* [What this task involves]:
Reproduce the listing that follows, line for line.

* [Material provided]:
= = = =

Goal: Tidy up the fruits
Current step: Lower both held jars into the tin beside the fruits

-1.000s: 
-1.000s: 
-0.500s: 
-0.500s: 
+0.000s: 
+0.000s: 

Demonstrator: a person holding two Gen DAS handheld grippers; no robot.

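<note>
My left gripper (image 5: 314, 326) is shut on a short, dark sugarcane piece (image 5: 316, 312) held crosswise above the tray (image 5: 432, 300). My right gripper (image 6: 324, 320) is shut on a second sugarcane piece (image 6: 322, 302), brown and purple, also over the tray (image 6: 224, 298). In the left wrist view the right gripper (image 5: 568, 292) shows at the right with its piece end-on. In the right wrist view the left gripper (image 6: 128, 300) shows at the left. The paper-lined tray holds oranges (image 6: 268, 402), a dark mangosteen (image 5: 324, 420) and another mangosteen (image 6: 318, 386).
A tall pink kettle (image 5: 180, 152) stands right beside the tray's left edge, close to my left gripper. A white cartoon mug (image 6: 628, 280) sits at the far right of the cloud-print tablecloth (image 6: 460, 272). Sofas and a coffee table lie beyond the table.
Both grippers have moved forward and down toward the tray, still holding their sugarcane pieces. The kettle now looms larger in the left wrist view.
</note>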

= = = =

* [Exercise output]:
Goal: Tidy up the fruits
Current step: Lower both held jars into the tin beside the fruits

-1.000s: 
-1.000s: 
-0.500s: 
-0.500s: 
+0.000s: 
+0.000s: 

Demonstrator: a person holding two Gen DAS handheld grippers; no robot.

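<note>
My left gripper (image 5: 314, 326) is shut on a short, dark sugarcane piece (image 5: 316, 312) held crosswise above the tray (image 5: 432, 300). My right gripper (image 6: 324, 320) is shut on a second sugarcane piece (image 6: 322, 302), brown and purple, also over the tray (image 6: 224, 298). In the left wrist view the right gripper (image 5: 568, 292) shows at the right with its piece end-on. In the right wrist view the left gripper (image 6: 128, 300) shows at the left. The paper-lined tray holds oranges (image 6: 268, 402), a dark mangosteen (image 5: 324, 420) and another mangosteen (image 6: 318, 386).
A tall pink kettle (image 5: 180, 152) stands right beside the tray's left edge, close to my left gripper. A white cartoon mug (image 6: 628, 280) sits at the far right of the cloud-print tablecloth (image 6: 460, 272). Sofas and a coffee table lie beyond the table.
Both grippers have moved forward and down toward the tray, still holding their sugarcane pieces. The kettle now looms larger in the left wrist view.
</note>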

As written, the answer is complete.